As an intelligent species, bottlenose dolphins (Tursiops truncatus) demonstrate sophisticated coordinated behavior. This behavior depends on each individual’s temporal behavior profile and the spatial locations of the individuals over time. An individual animal’s decision-making in the environment is also influenced by its own dynamics and energy cost. As a result, the study of such a coordinated system requires a framework to synthesize multiple streams of information with appropriate models for extended periods. However, tools to investigate the fine-scale dynamical behavior of multiple animals during coordinated tasks are lacking. To address this gap, we present Intelligent Analysis (IA) methods that leverage experimental data to study the coordinated behavior of bottlenose dolphins and investigate how energetic cost may influence behavior.
Specifically, this dissertation addresses the following research questions: Q1: Can we develop a data-driven analysis framework that enhances dynamical behavior characterization and classification while minimizing the need for human input? Q2: Can existing perception and localization tools be extended to a framework for tracking multiple uncontrollable agents within a dynamic underwater environment with quantified uncertainties? Q3: What are the energetic trade-offs of different swimming gaits measured using a biologging tag (wearable sensors for animals)? Q4: How do varying environmental conditions or social coordination result in changes in the behavior and swimming gait of an animal?

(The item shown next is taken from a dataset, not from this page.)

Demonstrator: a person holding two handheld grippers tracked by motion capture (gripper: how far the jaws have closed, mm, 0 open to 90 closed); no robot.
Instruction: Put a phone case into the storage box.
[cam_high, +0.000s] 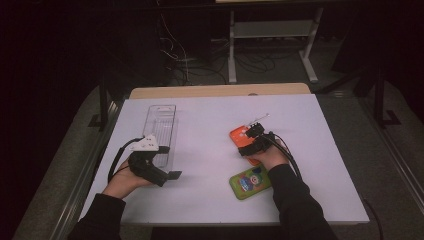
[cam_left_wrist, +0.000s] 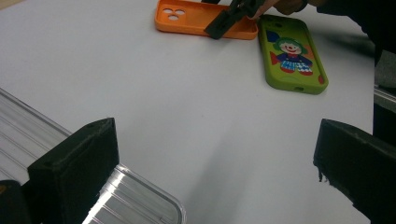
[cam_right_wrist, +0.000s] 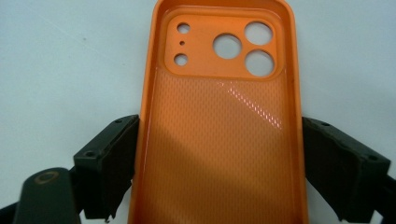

This work is at the intersection of machine learning, computer vision, sensor fusion, datadriven modeling, animal behavior, and biomechanics. The AI-driven analysis framework developed in this work was used with data from animal-borne biologging tags and cameras placed in the environment to derive interpretable information about an animal’s dynamical state (e.g. gait, pose, position in the environment, and energetics). Knowledge of these dynamics facilitated the investigation of animal behavior during interactions with conspecifics and environmental features. The resulting identity preserving hour-scale tracks for each individual, together with their dynamic profiles, demonstrate that individuals respond to the same environmental features very differently and that coordinated events significantly modify an individual’s behavior. Research outcomes from this work contribute to an improved understanding of bottlenose dolphin behavior and biomechanics and can be applied to biologging tag data from other cetaceans both in managed settings and the wild. Further, the algorithms and framework developed here can be extended for applications ranging from state estimation in vehicles to multi-target tracking in robotics.